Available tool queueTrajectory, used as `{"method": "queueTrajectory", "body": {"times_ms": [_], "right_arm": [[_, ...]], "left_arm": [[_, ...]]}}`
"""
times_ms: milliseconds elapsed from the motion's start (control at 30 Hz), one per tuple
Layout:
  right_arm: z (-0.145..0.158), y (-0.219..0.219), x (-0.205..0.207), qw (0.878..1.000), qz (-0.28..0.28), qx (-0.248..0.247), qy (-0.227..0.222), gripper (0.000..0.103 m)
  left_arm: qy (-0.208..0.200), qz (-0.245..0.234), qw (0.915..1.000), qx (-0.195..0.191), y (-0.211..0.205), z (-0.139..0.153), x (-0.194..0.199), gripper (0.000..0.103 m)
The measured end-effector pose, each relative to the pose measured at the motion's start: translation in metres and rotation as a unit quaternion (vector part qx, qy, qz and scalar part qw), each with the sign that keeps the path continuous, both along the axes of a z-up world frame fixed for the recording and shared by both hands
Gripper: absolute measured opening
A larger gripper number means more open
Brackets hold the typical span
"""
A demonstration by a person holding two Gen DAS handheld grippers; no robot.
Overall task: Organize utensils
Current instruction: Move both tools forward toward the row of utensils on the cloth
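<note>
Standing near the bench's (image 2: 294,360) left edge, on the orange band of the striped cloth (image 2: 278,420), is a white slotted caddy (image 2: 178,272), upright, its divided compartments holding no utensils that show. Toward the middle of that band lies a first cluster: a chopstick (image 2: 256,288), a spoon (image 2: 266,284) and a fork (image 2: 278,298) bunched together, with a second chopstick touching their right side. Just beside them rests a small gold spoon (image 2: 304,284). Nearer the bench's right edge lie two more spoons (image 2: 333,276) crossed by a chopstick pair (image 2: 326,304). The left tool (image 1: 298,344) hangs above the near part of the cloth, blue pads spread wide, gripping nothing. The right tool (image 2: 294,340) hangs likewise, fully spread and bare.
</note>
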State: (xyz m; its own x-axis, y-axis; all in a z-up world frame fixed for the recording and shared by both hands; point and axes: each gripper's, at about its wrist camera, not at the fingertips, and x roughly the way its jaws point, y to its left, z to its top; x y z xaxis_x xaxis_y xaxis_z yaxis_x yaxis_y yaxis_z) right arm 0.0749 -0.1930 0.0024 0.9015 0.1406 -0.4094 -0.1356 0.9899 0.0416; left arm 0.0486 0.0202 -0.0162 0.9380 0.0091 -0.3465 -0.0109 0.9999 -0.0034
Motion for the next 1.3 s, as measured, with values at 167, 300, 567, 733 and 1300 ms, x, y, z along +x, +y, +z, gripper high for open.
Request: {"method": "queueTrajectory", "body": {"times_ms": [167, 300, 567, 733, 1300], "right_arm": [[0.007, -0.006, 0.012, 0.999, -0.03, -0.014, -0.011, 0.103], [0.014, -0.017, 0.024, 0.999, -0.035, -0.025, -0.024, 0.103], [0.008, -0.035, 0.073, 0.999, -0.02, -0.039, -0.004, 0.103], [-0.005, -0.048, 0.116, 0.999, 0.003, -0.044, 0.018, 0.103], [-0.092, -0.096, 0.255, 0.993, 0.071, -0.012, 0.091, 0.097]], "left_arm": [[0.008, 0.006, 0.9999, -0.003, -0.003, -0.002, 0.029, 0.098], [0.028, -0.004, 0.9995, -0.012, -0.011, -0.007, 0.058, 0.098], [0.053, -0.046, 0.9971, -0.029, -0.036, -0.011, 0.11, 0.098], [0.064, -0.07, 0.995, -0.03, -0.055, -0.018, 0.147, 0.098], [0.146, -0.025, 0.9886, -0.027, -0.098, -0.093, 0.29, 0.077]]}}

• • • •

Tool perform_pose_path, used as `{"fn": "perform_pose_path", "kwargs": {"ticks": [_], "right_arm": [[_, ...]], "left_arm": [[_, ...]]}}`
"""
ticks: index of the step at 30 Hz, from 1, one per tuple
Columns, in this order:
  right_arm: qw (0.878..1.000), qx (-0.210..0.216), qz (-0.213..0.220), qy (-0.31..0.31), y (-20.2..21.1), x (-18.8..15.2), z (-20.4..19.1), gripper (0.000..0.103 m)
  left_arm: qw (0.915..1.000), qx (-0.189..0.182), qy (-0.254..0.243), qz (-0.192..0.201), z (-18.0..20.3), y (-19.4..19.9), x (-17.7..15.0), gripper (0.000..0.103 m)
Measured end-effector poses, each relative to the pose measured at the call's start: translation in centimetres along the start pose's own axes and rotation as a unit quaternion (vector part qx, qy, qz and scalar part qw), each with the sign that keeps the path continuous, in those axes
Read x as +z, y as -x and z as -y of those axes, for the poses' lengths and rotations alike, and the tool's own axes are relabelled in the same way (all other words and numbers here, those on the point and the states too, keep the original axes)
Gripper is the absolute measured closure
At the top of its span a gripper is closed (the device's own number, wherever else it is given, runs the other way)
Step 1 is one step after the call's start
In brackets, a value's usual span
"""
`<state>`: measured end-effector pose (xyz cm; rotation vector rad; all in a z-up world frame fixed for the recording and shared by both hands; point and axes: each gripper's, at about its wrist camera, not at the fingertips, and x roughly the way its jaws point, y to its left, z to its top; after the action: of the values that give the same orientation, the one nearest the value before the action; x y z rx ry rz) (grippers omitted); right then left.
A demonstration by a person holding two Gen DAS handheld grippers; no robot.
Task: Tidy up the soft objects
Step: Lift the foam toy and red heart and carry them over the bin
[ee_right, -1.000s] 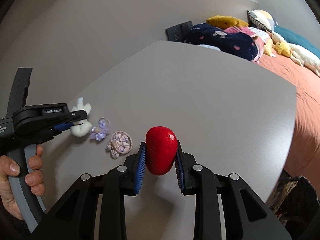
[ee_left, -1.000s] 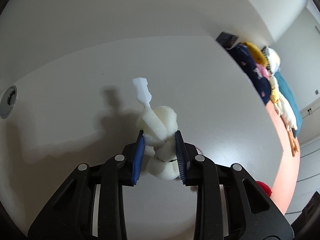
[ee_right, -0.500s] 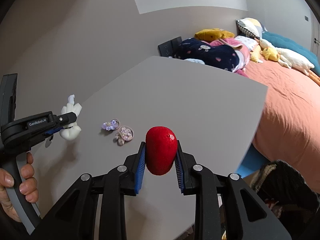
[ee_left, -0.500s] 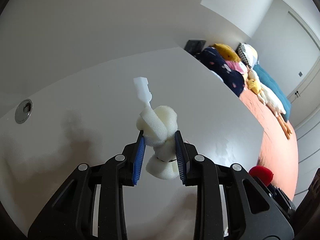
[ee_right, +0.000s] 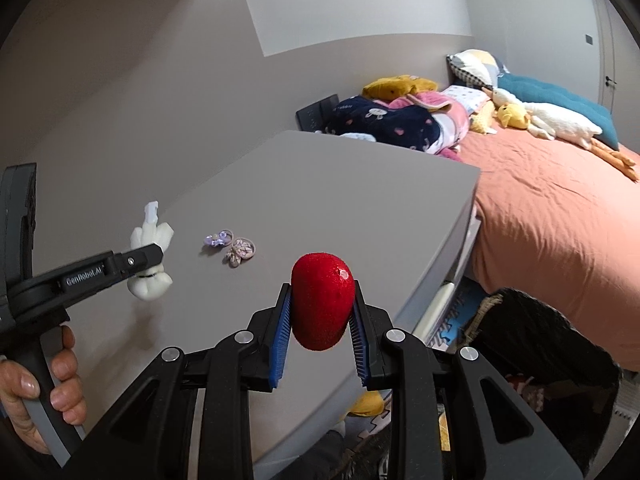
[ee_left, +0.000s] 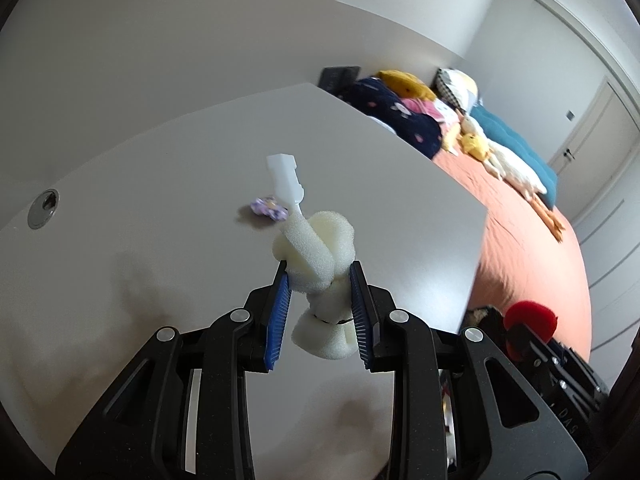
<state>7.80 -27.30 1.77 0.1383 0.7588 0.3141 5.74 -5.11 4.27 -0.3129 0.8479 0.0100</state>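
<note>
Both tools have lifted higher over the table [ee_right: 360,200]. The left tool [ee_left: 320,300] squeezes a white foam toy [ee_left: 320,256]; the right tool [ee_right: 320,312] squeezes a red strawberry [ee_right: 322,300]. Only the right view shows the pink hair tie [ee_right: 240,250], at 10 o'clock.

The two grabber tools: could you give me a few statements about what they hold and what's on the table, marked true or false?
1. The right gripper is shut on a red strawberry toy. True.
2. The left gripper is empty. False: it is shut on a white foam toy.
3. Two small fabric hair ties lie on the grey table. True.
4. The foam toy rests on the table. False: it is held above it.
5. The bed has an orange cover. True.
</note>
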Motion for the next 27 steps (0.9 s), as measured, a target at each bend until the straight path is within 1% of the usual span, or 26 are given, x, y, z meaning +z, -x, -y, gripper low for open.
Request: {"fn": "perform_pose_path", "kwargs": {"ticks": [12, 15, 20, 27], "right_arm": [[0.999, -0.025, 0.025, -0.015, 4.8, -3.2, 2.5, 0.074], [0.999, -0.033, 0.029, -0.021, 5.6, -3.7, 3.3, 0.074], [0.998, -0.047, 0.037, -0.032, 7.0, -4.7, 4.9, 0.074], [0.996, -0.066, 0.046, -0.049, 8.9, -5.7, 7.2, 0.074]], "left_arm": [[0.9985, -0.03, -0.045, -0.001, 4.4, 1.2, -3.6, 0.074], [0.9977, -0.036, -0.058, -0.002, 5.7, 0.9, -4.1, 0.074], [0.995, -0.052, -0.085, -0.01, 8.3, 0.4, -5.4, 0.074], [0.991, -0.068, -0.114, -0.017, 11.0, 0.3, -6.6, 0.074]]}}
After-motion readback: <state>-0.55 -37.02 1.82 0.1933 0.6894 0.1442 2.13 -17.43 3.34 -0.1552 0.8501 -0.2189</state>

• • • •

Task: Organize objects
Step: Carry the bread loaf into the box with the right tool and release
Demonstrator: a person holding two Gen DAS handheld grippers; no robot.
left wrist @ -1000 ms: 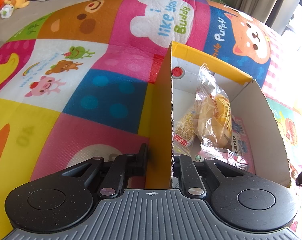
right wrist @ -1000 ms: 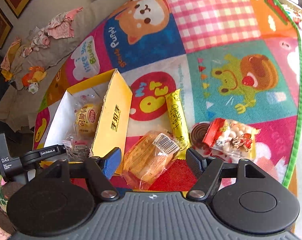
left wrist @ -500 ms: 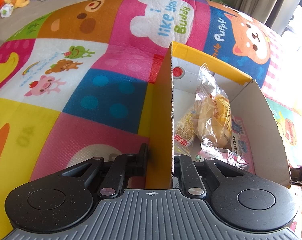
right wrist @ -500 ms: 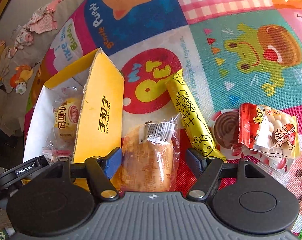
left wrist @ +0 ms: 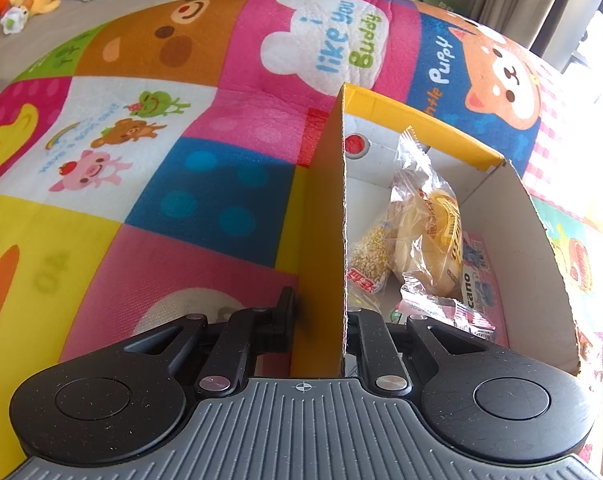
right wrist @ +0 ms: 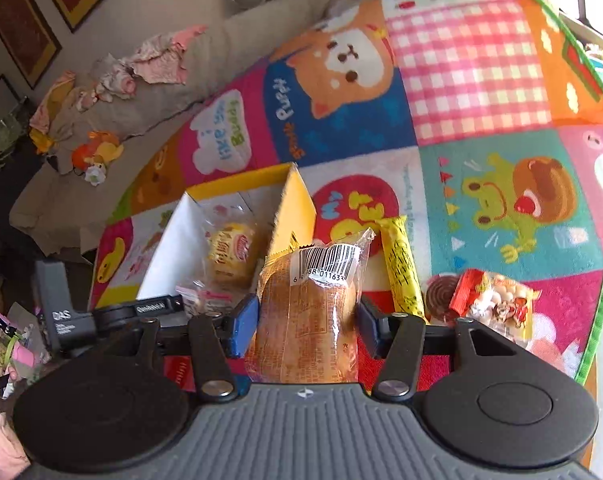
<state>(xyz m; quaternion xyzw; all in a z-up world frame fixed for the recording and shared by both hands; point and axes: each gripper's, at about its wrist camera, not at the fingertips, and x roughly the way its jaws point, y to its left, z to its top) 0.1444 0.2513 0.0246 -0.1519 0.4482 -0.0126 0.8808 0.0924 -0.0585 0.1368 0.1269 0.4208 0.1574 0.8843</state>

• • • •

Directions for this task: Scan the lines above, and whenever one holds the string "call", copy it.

Exercise answer:
Measured end-effector poses, each relative to the pose measured at the call's start: translation in centimetres along the start pose's own axes and rotation as a unit quaternion (vector part qx, qy, qz and scalar part qw), each with the sign that keeps the path continuous, in those axes
Step 1 is one step after the call's start

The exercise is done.